Goal of the exercise = Stop after the line containing "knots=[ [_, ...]"; retype every line of the data before it exactly, starting from the first.

Data block =
------------------------------------------------------------------------

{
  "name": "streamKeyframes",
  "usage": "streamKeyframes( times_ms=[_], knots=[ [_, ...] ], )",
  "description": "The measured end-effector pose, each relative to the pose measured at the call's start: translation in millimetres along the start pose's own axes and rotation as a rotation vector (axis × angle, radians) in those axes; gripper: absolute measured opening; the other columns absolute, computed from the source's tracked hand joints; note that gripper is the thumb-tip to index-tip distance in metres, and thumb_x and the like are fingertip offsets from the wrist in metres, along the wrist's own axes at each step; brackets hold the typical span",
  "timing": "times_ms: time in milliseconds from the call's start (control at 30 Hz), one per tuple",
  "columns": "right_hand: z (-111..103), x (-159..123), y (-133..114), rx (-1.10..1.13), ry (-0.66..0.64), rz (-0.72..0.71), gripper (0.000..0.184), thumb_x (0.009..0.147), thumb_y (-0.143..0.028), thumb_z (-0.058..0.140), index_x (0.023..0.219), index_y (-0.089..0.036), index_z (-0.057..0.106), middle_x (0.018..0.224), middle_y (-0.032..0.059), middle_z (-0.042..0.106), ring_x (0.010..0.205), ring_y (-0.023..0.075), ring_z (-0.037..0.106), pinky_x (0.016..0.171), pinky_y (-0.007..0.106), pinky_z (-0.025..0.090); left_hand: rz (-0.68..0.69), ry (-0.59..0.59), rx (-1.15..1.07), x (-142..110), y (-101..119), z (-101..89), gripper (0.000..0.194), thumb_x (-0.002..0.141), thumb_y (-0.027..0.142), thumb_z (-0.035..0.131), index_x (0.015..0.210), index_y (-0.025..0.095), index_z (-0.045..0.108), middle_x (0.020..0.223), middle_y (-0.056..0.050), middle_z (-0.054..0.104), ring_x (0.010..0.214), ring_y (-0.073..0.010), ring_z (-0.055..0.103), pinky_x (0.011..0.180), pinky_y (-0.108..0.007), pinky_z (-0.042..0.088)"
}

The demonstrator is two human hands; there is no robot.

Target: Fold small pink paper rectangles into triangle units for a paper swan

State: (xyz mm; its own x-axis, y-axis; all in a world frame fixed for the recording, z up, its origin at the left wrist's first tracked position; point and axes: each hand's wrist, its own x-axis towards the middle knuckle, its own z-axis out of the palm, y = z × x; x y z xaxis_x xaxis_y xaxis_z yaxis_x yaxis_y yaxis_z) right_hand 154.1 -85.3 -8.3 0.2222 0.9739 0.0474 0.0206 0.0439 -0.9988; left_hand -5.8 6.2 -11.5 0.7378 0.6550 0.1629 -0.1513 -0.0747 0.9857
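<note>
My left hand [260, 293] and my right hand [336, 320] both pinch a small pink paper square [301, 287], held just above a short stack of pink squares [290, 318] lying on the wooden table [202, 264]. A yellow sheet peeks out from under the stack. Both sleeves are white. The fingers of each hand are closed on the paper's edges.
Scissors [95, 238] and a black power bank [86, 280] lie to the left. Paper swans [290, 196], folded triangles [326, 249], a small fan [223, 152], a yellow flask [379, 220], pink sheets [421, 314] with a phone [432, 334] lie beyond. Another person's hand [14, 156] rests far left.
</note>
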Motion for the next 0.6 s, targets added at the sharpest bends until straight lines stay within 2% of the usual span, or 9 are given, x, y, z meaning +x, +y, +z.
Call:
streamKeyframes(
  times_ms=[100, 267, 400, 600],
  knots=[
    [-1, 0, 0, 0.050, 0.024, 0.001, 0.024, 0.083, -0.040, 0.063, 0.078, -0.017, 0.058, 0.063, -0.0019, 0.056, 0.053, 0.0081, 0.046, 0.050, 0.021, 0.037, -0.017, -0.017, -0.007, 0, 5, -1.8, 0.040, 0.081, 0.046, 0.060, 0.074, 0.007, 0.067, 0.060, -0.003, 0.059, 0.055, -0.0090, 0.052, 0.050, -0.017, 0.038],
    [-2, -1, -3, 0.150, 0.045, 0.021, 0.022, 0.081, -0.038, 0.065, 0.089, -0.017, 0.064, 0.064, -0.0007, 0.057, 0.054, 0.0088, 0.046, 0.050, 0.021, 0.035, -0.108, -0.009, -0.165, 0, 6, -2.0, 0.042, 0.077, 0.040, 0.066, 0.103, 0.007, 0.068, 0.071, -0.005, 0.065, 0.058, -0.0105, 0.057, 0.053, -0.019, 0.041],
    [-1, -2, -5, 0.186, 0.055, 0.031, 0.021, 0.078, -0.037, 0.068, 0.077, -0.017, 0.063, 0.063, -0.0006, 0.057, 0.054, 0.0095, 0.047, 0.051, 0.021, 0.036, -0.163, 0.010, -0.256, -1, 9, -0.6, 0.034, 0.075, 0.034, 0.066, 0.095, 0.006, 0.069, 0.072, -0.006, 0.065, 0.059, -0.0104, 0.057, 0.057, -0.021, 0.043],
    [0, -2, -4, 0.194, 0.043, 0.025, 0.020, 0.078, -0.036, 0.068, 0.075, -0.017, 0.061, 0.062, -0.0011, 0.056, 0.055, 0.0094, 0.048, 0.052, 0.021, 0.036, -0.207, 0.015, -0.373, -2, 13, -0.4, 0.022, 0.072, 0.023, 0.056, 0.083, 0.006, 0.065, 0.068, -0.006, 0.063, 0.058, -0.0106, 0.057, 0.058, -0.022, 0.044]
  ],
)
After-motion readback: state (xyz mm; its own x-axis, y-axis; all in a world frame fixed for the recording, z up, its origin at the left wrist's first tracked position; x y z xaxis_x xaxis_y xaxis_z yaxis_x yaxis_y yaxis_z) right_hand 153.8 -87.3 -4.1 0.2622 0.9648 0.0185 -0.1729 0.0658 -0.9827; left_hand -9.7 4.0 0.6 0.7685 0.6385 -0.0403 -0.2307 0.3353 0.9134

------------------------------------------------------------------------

Answer space =
{
  "name": "streamKeyframes",
  "usage": "streamKeyframes( times_ms=[_], knots=[ [_, ...] ], )",

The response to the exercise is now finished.